Lower gas prices are now also putting downward pressure on power prices, as well as making gas more competitive relative to coal. This is good for lower CO2 emissions, which had been rising with higher coal use in parts of Europe, including the UK, as gas prices firmed at the end of last summer. It may be no coincidence that it was the first week of February that EDF chose to begin winding down its 2-GW Cottam coal-fired power plant in the UK.
Weaker gas is also likely to put downward pressure on ETS carbon prices, as fewer credits will be needed if gas-burn displaces coal. Renewables will keep growing in any case.
Basin-focused trading
As well as commodity price weakness in both basins, the cost of LNG shipping is likely to stay high as it has been over recent months, which should maintain a narrow spread. New vessels are only expected to enter the market gradually – so a similar squeeze on long distance routes as seen in 2018 could transpire, combining with narrower spreads to extend the more basin-focused trading pattern.
That could be even more the case if China repeats 2018’s pattern of aggressive forward buying of fourth quarter-delivery cargoes in the summer to be sure of ample supply overwinter – which occupied many vessels, pushing rates up. That is less likely to happen again, however, after China left itself overcommitted this winter. At one point 13 vessels were backed up, unable to offload because there was no storage to hold the contents.
In addition, policy measures in China aimed at stimulating domestic gas output are also expected to halve LNG demand growth this year.
China still managed to increase imports by 1.2mn mt more year-on-year in December, and Asia generally added another 0.3mn mt on top of that, but it was not enough to absorb the 32.2mn mt of LNG dispatched globally in December – which was up by 4.4mn t, or almost 16%, from the same month in 2017.
Bearish outlook
Incremental demand this year looks unlikely to absorb the 48mn mt/yr of additional nameplate capacity expected onstream – although other estimates put the actual supply added lower at 34mn mt, a 9% rise from 2018. Either way, this significant rise could see the current amply-supplied market soften further. In the US alone, peak LNG export capacity is set to more than double from 3.4bn ft³/d to over 7.5bn ft³/d by the end of 2019, provided there is demand with a positive netback for US exporters.

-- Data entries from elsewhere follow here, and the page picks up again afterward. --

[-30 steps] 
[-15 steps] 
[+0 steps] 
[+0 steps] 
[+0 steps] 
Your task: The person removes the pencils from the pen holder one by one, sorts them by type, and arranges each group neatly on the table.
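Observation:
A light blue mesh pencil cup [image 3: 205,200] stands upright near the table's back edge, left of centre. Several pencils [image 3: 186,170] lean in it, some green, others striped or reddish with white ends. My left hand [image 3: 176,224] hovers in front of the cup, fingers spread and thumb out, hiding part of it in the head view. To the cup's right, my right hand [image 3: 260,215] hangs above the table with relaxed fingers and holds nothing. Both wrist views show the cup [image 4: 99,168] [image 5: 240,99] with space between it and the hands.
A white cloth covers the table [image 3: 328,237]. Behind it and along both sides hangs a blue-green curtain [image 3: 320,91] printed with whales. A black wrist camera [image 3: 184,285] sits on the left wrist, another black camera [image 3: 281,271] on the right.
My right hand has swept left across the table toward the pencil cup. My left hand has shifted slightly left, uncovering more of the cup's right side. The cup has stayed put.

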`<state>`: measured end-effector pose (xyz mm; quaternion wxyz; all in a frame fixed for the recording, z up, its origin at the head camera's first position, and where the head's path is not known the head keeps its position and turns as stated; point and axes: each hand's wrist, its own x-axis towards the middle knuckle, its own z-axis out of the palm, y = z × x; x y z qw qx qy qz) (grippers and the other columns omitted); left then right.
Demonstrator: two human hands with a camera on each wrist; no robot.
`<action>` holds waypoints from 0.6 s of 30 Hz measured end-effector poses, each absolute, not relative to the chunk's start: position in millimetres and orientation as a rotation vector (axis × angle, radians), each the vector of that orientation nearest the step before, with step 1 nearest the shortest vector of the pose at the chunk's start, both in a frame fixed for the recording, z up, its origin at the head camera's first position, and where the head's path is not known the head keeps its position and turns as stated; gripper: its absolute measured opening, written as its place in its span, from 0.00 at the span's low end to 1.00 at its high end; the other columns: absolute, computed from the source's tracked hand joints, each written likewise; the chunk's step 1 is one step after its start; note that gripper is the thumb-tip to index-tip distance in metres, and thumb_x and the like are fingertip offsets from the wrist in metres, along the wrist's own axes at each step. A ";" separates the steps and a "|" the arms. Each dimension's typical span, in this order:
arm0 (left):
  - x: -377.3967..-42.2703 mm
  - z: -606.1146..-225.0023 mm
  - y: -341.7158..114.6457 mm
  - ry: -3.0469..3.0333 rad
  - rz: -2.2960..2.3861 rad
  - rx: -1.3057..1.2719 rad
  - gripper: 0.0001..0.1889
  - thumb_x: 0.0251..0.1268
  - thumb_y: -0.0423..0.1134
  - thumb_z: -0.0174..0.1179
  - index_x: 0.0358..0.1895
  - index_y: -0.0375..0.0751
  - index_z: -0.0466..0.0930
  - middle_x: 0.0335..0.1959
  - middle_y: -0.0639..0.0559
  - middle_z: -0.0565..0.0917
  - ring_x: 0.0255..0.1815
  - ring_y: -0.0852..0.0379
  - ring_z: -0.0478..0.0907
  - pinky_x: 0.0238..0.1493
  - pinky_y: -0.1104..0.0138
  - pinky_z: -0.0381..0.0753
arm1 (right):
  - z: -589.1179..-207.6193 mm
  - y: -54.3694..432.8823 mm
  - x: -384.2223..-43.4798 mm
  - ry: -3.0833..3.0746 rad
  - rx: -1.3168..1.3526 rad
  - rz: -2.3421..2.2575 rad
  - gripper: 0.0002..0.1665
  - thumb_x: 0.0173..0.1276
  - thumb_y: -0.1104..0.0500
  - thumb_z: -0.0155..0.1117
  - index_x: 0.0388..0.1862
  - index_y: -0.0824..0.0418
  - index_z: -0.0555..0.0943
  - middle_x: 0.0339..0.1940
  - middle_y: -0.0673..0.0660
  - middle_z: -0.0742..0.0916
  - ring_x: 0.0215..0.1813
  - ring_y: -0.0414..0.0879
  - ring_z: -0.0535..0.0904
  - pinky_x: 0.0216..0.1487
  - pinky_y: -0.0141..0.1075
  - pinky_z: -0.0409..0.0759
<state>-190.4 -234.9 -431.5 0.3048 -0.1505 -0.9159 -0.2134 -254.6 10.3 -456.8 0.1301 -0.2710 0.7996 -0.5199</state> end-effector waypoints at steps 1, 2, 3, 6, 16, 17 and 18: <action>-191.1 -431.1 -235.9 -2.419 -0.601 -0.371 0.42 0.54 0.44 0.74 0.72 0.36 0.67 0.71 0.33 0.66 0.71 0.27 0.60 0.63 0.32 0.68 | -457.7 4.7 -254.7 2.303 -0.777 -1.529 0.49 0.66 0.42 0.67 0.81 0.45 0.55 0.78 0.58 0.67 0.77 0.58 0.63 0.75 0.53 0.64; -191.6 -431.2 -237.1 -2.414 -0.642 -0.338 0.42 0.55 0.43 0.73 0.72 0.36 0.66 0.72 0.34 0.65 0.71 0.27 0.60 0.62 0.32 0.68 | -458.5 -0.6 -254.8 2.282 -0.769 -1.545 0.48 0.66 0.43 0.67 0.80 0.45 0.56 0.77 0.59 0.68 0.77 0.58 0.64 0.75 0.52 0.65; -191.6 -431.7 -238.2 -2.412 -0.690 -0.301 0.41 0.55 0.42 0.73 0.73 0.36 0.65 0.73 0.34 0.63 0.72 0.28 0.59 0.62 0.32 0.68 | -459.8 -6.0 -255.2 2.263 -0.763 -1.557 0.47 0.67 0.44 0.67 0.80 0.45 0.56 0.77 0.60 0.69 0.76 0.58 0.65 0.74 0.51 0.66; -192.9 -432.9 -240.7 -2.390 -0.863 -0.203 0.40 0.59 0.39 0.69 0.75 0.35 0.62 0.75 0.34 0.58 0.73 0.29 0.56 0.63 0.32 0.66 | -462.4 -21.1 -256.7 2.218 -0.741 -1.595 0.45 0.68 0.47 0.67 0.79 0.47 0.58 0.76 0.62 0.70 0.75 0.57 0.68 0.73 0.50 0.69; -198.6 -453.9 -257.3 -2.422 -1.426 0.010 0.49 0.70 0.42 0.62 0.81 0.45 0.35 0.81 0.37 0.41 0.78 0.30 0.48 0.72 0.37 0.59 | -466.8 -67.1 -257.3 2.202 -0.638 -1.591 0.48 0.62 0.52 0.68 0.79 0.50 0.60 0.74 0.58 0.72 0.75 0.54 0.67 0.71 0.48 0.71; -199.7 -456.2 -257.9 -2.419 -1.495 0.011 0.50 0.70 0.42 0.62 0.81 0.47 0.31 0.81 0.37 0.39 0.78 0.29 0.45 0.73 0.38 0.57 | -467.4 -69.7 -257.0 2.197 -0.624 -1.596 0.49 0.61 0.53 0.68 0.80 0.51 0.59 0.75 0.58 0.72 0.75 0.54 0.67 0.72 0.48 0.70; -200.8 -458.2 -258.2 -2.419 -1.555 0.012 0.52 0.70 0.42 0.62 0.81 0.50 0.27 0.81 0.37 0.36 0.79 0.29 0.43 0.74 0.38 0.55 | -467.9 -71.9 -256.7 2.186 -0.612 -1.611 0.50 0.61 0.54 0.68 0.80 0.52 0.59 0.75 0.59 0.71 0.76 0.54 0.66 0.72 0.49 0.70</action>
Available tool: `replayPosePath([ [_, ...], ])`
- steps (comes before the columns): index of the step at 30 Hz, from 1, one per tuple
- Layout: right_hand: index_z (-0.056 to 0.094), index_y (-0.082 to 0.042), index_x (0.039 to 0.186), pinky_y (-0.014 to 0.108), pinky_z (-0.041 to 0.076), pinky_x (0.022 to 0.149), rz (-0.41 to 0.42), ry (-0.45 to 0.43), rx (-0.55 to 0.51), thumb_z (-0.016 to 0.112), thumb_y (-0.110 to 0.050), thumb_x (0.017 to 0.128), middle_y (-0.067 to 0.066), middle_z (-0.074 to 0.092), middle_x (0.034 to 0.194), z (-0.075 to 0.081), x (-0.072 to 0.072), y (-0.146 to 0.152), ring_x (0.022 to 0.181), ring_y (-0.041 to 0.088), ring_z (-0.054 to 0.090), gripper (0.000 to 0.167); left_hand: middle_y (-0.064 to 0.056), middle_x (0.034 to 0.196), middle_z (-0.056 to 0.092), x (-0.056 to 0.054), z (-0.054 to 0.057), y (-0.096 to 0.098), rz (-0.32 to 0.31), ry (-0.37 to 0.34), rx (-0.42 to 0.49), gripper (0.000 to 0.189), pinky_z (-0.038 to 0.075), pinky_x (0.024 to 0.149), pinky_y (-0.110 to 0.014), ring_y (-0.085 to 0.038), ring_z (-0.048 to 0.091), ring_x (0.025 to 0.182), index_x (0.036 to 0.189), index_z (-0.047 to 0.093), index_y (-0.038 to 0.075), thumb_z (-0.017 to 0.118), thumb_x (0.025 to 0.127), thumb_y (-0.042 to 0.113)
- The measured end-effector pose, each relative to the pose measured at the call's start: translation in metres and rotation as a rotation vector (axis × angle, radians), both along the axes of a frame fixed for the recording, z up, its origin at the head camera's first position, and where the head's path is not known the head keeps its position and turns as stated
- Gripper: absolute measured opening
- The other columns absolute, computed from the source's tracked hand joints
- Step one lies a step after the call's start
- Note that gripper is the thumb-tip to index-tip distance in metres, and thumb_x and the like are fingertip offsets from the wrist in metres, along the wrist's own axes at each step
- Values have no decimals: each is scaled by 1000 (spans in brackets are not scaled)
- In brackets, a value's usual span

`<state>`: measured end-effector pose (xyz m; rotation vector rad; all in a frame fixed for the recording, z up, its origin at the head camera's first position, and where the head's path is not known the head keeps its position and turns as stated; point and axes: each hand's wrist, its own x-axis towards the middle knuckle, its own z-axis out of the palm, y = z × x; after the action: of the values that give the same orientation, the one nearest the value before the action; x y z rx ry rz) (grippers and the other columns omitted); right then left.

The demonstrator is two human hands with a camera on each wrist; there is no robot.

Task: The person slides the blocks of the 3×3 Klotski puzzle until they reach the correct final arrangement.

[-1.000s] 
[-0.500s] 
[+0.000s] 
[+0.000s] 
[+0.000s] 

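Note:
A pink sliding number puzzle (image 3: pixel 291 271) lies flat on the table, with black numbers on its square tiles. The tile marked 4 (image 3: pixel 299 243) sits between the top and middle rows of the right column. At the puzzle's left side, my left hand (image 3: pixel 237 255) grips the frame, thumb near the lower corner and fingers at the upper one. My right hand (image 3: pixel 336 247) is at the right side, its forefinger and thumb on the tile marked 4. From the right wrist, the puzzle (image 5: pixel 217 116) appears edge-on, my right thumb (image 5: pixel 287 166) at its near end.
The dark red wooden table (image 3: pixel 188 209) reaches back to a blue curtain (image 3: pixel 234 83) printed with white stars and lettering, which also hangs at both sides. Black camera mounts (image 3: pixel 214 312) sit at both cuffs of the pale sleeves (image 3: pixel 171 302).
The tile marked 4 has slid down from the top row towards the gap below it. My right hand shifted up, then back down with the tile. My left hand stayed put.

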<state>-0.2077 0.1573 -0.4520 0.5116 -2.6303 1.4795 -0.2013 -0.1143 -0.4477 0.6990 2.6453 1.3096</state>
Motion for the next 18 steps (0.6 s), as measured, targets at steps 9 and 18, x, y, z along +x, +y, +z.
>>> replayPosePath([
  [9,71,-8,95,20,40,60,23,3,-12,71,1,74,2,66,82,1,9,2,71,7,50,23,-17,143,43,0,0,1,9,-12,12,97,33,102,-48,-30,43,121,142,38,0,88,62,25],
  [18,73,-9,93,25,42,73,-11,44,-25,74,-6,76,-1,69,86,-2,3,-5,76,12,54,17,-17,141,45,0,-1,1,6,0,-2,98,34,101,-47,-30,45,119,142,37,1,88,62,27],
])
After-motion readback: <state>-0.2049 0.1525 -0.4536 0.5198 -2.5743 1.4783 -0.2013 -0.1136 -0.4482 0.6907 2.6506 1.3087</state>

Chinese demand for LNG will still grow at around 20% in 2019, down from 40-45% in 2017/2018. This is still by far the largest source of LNG demand growth in the global market, according to Wood Mackenzie – partly owing to lower demand growth, and partly owing to higher domestic output and the ramp-up of Power of Siberia, the pipeline from Russia due to start at the end of this year.
A key question is whether the lower LNG prices could stimulate fresh demand in price-sensitive markets such as India, which has had trouble affording LNG over recent years. Demand could also come from Bangladesh and Pakistan. The IEA is forecasting a "slight increase" in Indian demand but cautions that it is dependent on the competitiveness of gas to oil. Lately, fundamentals in the oil market look firmer than in LNG, which would favour more gas use.
Despite the rise in LNG, European supply remains dominated by Norway and especially Russia with over 200bn m³ last year. However, if the pipeline suppliers want to maintain market share, they must compete on price with LNG – so LNG and coal (plus carbon) prices lead the market. And looking a little further ahead, if either Nord Stream 2 or Ukrainian transit negotiations fail to work out as planned, there could be a fall in Russian exports and a potentially bigger supply gap for LNG.